GIVEN INFORMATION:

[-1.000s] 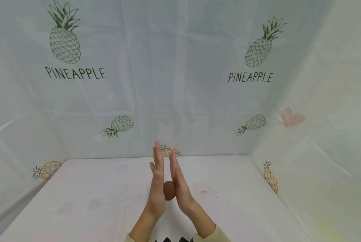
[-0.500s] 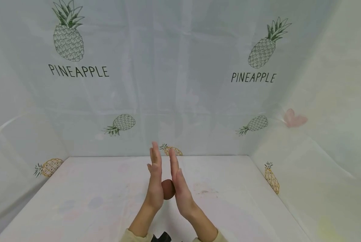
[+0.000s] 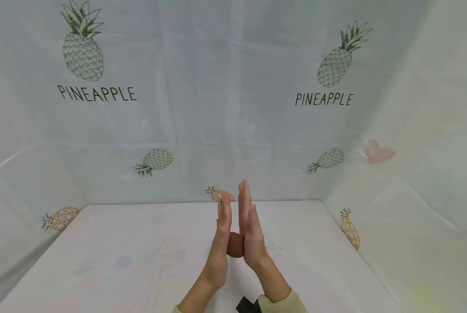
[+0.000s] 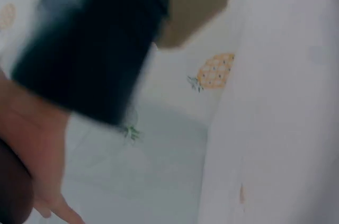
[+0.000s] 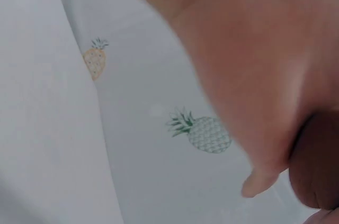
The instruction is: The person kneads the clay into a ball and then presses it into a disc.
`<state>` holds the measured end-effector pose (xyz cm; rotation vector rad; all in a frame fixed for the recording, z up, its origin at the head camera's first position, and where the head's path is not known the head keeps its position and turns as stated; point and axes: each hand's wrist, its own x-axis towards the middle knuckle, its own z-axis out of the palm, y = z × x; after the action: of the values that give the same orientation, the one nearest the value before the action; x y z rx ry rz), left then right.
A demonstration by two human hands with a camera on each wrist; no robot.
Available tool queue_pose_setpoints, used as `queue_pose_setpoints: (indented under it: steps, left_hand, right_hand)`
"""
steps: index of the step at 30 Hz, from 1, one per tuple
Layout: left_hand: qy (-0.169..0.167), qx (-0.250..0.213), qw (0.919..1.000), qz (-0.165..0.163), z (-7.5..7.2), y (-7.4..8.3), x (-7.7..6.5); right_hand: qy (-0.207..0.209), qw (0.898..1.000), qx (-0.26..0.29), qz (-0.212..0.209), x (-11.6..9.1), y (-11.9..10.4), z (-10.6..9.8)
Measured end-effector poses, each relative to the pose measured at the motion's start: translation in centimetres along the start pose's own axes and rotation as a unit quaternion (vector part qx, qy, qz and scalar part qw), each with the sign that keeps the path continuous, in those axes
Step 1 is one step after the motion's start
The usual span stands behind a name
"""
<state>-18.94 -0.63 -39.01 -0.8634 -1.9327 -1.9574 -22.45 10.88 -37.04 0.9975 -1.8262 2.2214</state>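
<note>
A smooth brown ball (image 3: 235,245), clay-like in look, sits between two upright palms above the table. My left hand (image 3: 220,245) presses it from the left, and my right hand (image 3: 254,237) from the right. Both sets of fingers are straight and point away from me, with a narrow gap between the hands. The right fingertips reach a little farther than the left ones. In the right wrist view the ball (image 5: 318,166) rests against a palm at the lower right. The left wrist view catches only a dark part of the ball (image 4: 13,189) at its edge.
Beneath the hands lies a white-covered table (image 3: 120,243) with faint coloured spots. A pale curtain (image 3: 233,108) printed with pineapples encloses the back and sides. A black device (image 3: 249,305) sits by the right sleeve (image 3: 284,304).
Both hands and the ball have shifted right in the head view. The right hand has slid forward and the left hand back, with the ball still between the palms.
</note>
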Motion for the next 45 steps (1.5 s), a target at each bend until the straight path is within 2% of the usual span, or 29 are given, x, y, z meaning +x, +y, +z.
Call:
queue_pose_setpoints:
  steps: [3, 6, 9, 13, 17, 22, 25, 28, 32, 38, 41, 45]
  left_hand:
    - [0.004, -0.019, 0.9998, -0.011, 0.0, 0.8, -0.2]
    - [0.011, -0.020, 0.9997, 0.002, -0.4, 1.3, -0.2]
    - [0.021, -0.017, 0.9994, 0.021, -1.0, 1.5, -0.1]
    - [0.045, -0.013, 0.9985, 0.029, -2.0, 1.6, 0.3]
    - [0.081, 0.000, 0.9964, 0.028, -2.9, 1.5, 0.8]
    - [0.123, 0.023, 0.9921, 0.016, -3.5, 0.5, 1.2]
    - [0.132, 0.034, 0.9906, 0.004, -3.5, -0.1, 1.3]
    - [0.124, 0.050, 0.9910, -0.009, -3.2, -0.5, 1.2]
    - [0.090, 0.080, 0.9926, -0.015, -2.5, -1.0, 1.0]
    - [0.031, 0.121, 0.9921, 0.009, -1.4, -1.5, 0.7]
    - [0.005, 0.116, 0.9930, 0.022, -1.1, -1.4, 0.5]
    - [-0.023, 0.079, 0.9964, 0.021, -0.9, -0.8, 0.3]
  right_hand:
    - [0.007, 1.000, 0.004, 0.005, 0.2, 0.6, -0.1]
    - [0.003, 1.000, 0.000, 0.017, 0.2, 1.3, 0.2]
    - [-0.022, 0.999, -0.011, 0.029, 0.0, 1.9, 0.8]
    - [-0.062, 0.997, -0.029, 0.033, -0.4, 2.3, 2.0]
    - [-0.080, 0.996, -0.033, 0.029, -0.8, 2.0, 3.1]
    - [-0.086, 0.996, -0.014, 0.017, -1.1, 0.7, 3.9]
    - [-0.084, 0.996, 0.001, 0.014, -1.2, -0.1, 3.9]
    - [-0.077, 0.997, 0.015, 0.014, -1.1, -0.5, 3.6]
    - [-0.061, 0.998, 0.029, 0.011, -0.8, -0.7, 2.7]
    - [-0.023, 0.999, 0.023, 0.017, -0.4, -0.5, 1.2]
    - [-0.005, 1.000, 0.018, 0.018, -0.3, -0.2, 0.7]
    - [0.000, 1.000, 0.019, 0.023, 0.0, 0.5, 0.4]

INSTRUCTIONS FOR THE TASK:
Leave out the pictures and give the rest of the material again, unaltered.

TASK ANSWER:
[-1.000s] 
[-0.500s] 
[+0.000s] 
[+0.000s] 
[+0.000s] 
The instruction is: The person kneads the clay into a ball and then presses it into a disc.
`<state>` holds the measured end-effector pose (xyz cm; rotation vector rad; all in a frame fixed for the recording, z up, its origin at the head camera's first position, and where the head's path is not known the head keeps its position and turns as stated; point and axes: each hand's wrist, its own x-axis towards the middle knuckle, its own z-axis out of the palm, y = z × x; after the action: of the values that give the same orientation, the one nearest the value before the action; x y z rx ry rz), left then right.
A demonstration by two human hands with a camera on each wrist; no robot.
Available tool queue_pose_setpoints, used as `queue_pose_setpoints: (indented under it: steps, left_hand, right_hand)`
"""
steps: index of the step at 30 Hz, from 1, one per tuple
Layout: left_hand: qy (-0.169..0.167), qx (-0.250..0.213), qw (0.919..1.000), qz (-0.165..0.163), z (-7.5..7.2), y (-7.4..8.3), x (-7.7..6.5); right_hand: qy (-0.207..0.209), qw (0.898..1.000), qx (-0.26..0.29), qz (-0.212..0.209), x (-11.6..9.1), y (-11.9..10.4), z (-10.6..9.8)
Measured end-effector poses, each relative to the pose measured at the motion's start: translation in centimetres along the start pose's own axes and rotation as a unit quaternion (vector part qx, qy, qz and scalar part qw), each with the sign that keeps the path continuous, in those axes
Step 1 is one step after the motion's start
The usual span stands behind a name
"""
<state>-18.94 -0.63 -39.01 -0.8634 -1.9327 -1.9574 -22.45 10.88 -37.04 0.9975 -1.8262 2.2214</state>
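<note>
A smooth brown ball (image 3: 235,245), clay-like in look, sits between two upright palms above the table. My left hand (image 3: 220,245) presses it from the left, and my right hand (image 3: 254,237) from the right. Both sets of fingers are straight and point away from me, with a narrow gap between the hands. The right fingertips reach a little farther than the left ones. In the right wrist view the ball (image 5: 318,166) rests against a palm at the lower right. The left wrist view catches only a dark part of the ball (image 4: 13,189) at its edge.
Beneath the hands lies a white-covered table (image 3: 120,243) with faint coloured spots. A pale curtain (image 3: 233,108) printed with pineapples encloses the back and sides. A black device (image 3: 249,305) sits by the right sleeve (image 3: 284,304).
Both hands and the ball have shifted right in the head view. The right hand has slid forward and the left hand back, with the ball still between the palms.
</note>
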Motion for the next 45 steps (1.5 s), a target at each bend until the straight path is within 2% of the usual span, or 29 are given, x, y, z meaning +x, +y, +z.
Call:
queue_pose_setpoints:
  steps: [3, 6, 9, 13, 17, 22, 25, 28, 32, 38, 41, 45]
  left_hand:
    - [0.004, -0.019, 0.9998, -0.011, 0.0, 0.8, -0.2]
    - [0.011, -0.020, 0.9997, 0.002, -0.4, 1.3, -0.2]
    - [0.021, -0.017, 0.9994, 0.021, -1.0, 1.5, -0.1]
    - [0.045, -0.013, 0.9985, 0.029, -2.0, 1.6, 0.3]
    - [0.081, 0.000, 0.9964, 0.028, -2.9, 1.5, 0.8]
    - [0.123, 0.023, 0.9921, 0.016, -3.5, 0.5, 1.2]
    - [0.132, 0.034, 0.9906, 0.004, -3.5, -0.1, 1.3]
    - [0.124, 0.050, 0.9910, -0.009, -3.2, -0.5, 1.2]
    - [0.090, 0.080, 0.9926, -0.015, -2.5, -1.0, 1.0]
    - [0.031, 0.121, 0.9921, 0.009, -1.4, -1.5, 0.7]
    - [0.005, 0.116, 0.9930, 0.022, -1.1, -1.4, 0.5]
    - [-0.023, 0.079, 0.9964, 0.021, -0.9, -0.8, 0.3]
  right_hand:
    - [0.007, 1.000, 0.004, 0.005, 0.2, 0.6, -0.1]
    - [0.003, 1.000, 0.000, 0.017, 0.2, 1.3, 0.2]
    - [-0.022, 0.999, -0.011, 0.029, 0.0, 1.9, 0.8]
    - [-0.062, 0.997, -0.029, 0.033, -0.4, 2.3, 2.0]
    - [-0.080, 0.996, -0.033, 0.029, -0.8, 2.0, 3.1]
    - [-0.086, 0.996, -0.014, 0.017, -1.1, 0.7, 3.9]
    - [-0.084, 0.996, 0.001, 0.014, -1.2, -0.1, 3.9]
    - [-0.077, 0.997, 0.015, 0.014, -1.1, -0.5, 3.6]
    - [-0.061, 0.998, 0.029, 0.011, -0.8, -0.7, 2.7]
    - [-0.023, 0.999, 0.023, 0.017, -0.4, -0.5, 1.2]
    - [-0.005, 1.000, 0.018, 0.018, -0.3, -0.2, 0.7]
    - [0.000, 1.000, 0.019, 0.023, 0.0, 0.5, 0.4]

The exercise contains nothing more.